Is your job divisible?

Is your job divisible?

  • Yes.

    Votes: 9 60.0%
  • No.

    Votes: 3 20.0%
  • I am not being paid for work.

    Votes: 3 20.0%

  • Total voters
    15
I agree on that, but sadly that doesn't work for doing a PhD :/.
The bus number for basically all projects around is 1 (besides for the data backup, for which it is 0.5), unless you consider 2 years to still be a short timescale.
(...okay...maybe not all projects, in some probably people can dive in and get something useful out within....er....3 months, maybe).
But well, that's again a special situation, I guess.
 
If I was hit by a bus tomorrow, I think that the grad part of the university I work for would have huge problems. All the stuff I've built for the most part runs itself, but it does require regular maintenance, monitoring, upgrades, and so on. I'm the only one in existence who understands how it all works. It takes a couple weeks or even sometimes months to hire someone around here too, so they would be without a web dev for a while - that's showstopping stuff. And once the new person joins, there would be nobody here to bring him/her up to speed - my supervisor isn't a developer and my boss (the director) isn't one either. Nobody really knows what I really do, to be honest.

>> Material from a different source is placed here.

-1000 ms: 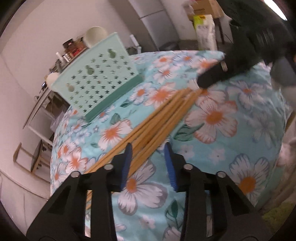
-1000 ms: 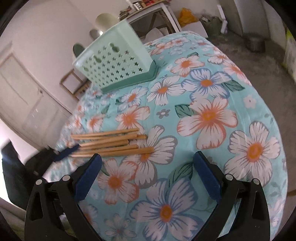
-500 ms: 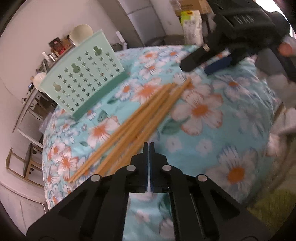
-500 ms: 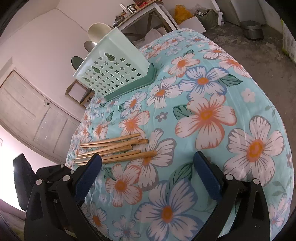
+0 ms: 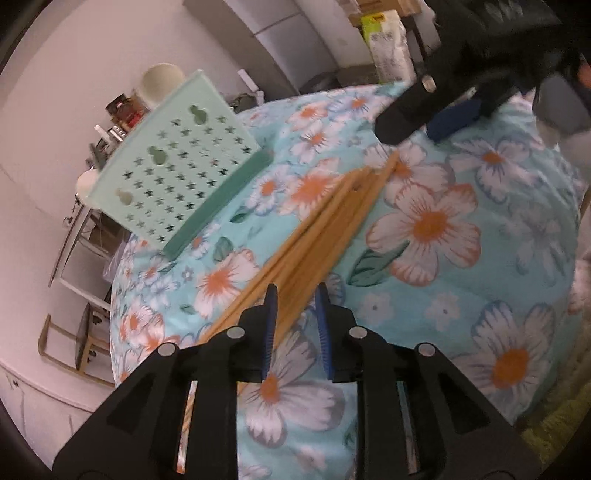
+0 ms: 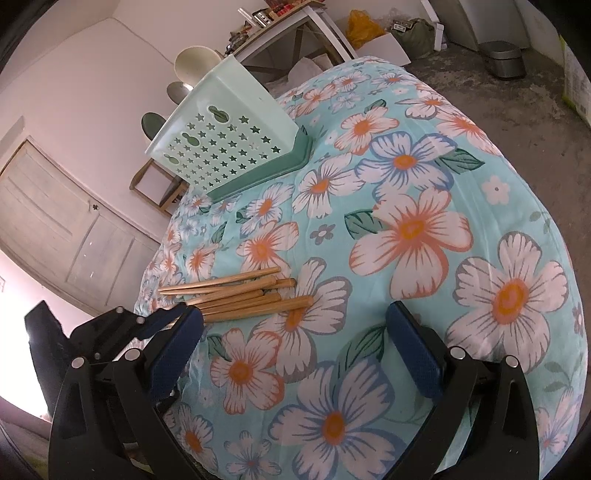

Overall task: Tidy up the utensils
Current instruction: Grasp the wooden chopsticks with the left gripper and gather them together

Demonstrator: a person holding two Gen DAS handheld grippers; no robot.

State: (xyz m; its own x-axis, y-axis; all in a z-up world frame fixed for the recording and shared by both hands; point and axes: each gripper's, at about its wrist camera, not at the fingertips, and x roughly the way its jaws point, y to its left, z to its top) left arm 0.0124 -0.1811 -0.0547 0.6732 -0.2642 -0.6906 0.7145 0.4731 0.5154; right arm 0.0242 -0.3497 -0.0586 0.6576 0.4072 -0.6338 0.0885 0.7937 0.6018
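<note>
Left gripper [image 5: 295, 314]: jaws set a narrow gap apart, having just been opening; blue pads either side of the near ends of the chopsticks, which run between them; no pad visibly pressing on the wood.
Right gripper [image 6: 295, 343]: jaws spread wide, nothing between them; held over bare cloth beside the thick ends of the sticks.
Chopsticks [image 6: 236, 295]: a loose bundle of wooden sticks lying flat on the tablecloth, roughly parallel, thick ends staggered toward the right gripper, thin ends toward the left gripper; in the left wrist view [image 5: 325, 229] they run away from the pads toward the far gripper.
Left gripper, seen from the right wrist [image 6: 162, 319]: black frame with a blue tip at the thin end of the bundle; contact cannot be told.
Right gripper, seen from the left wrist [image 5: 436, 110]: dark and blurred, above the far end of the sticks.
Tablecloth [image 6: 417, 236]: turquoise, large white and orange flowers, draped over a rounded table.
Basket [image 6: 225, 136]: pale green plastic, star-shaped holes, on a darker green base; stands on the cloth well apart from the chopsticks, at the far side [image 5: 177, 162].
Background: white cupboard doors [image 6: 55, 225], a side table with clutter [image 6: 295, 18].
</note>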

The best they could do is hire someone from the office of the registrar's web team - and that web team would probably help plug any holes while my boss looks for a replacement.. but the web team only has 1 or 2 developers who seem to be of the senior variety - and I don't think they'd want the job - I think they are pretty happy where they are. I could see one of the up and comers there getting the job - but anything less than a senior developer getting this job would be a huge fail. Things would start falling apart pretty quickly. I trust my friend (Peru hiking buddy) to take over, but I think he'd quickly start ripping his hair out once he realized how things get done in the grad world. It's like the wild west - no planning, no documentation, and a total disregard for the software development lifecycle. The Web team is super organized in comparison. Any person replacing me would need weeks and probably months to get a grasp of everything, and while that's happening a huge backlog of stuff that needs doing would be building up in the background. And if the person is coming in from the outside? Yeah, that would 98% of the time lead to problems, but short term and long term.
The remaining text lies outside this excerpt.